▶ **WHAT YOU SHOULD DO**: Go through the data below and copy each line where the word "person" occurs.

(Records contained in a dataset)
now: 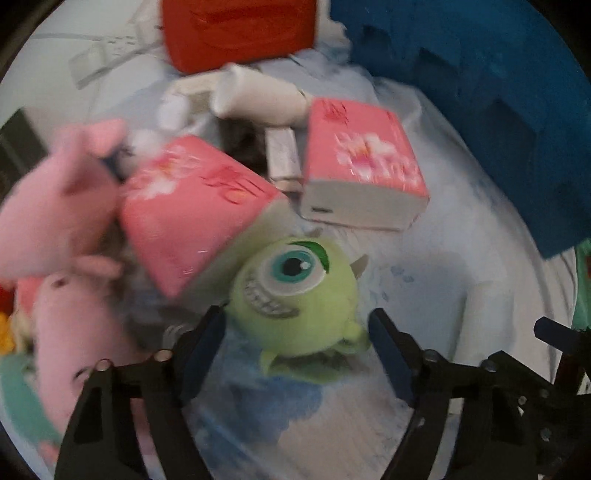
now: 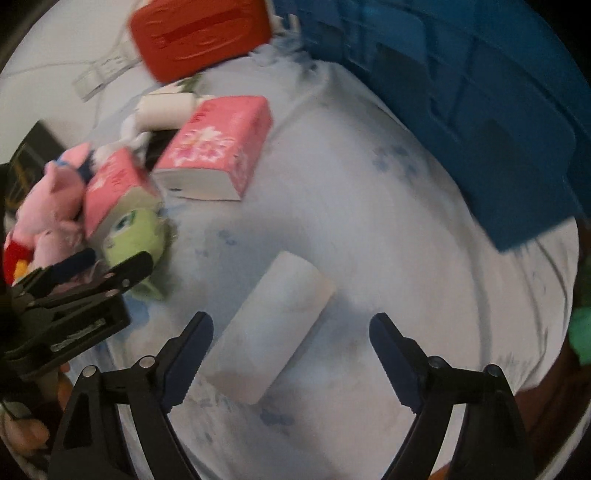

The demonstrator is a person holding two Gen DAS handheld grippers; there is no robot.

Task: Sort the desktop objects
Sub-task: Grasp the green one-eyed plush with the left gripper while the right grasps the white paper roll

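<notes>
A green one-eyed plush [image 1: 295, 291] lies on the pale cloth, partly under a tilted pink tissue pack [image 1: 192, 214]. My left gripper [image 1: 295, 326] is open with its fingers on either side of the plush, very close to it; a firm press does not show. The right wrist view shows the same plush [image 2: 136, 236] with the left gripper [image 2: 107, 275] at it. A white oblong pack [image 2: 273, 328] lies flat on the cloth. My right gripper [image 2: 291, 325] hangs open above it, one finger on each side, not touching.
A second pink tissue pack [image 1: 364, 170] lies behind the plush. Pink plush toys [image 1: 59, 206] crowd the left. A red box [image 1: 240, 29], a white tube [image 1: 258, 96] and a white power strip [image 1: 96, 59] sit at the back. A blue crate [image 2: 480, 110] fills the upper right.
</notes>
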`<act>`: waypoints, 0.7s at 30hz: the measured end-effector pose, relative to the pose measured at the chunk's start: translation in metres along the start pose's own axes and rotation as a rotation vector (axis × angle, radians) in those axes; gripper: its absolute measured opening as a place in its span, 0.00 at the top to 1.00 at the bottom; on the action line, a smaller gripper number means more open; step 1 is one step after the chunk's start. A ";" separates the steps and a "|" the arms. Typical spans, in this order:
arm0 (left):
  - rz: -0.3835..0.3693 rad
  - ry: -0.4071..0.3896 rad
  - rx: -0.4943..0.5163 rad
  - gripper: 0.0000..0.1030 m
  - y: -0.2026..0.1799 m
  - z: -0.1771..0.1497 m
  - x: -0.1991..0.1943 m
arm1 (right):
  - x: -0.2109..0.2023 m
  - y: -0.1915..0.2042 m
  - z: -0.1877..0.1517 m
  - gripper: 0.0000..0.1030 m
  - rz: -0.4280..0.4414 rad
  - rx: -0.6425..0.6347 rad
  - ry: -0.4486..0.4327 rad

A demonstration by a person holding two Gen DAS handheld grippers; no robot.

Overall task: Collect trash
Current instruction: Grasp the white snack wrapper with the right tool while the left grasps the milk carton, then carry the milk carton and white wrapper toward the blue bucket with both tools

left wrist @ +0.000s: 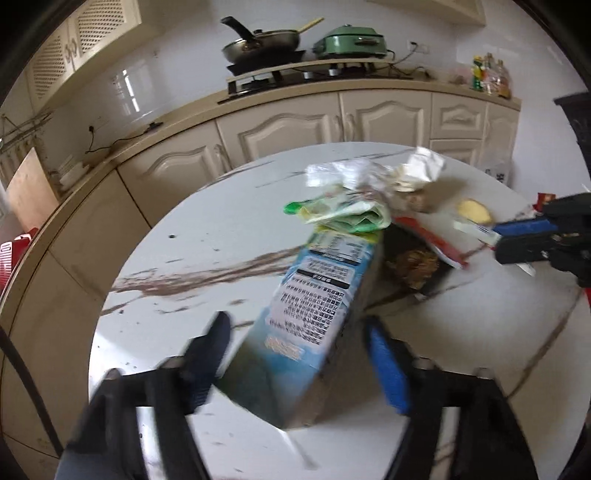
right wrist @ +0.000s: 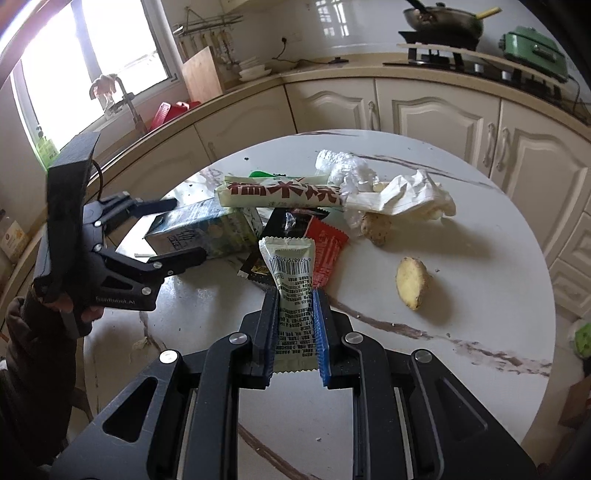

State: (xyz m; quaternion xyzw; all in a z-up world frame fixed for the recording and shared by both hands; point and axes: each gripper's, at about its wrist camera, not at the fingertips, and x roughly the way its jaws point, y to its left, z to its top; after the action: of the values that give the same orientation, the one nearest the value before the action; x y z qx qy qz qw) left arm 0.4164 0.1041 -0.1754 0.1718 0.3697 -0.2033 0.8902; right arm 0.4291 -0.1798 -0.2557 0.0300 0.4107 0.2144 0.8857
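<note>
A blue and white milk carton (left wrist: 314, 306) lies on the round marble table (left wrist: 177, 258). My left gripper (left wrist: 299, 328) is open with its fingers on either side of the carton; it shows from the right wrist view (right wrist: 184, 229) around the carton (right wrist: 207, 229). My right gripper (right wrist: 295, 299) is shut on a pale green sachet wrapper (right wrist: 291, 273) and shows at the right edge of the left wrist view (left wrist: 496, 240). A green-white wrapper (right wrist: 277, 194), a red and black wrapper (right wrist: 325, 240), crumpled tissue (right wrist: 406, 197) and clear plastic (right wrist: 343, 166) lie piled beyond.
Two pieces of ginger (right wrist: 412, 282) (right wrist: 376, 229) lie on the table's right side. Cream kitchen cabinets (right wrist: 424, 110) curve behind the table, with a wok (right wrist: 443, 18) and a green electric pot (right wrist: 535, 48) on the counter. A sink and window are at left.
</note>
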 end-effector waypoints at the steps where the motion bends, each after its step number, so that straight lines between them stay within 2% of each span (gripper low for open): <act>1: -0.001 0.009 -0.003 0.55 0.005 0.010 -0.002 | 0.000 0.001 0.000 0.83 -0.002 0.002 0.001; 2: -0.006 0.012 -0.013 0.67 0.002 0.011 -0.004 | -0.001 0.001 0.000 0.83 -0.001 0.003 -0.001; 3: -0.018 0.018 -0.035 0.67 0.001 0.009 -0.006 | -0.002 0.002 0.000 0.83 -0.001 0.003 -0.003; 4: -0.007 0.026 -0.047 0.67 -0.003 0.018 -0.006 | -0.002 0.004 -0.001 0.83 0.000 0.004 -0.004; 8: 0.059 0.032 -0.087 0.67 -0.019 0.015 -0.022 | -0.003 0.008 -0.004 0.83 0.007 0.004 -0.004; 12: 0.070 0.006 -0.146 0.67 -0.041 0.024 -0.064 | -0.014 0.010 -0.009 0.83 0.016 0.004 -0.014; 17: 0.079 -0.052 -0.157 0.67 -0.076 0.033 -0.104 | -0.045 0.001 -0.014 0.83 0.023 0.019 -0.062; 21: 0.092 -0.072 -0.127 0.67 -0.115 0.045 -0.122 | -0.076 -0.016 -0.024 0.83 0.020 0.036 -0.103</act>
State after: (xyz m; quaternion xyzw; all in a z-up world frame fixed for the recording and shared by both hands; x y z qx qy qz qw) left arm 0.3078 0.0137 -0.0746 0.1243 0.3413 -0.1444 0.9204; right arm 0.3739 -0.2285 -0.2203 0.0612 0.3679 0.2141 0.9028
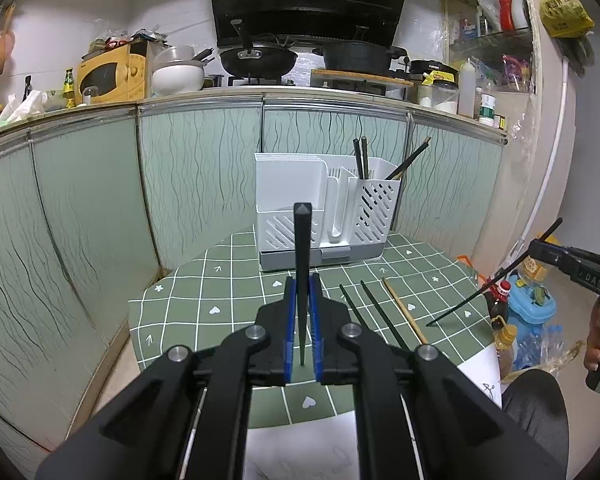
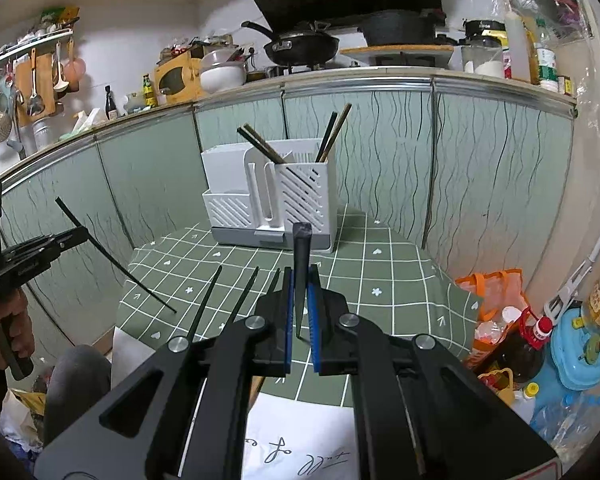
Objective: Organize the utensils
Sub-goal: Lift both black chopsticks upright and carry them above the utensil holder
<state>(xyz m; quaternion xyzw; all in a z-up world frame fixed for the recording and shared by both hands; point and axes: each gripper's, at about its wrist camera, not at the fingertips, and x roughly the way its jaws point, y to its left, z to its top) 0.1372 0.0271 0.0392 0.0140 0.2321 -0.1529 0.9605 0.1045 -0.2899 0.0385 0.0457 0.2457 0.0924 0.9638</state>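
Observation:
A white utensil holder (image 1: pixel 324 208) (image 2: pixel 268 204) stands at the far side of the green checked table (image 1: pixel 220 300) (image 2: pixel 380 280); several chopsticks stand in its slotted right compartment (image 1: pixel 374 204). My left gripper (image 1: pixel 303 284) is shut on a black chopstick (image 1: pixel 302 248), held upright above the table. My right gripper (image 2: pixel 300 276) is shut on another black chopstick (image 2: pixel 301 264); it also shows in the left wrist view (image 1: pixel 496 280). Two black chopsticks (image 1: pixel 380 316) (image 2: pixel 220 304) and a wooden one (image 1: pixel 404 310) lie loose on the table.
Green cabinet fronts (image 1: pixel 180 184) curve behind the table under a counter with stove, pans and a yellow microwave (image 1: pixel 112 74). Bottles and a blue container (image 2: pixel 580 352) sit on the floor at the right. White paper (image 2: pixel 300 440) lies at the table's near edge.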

▶ **WORKED SOLUTION**:
The demonstrator is a person holding two Gen DAS handheld grippers; there is no robot.
A demonstration by a person holding two Gen DAS handheld grippers; no robot.

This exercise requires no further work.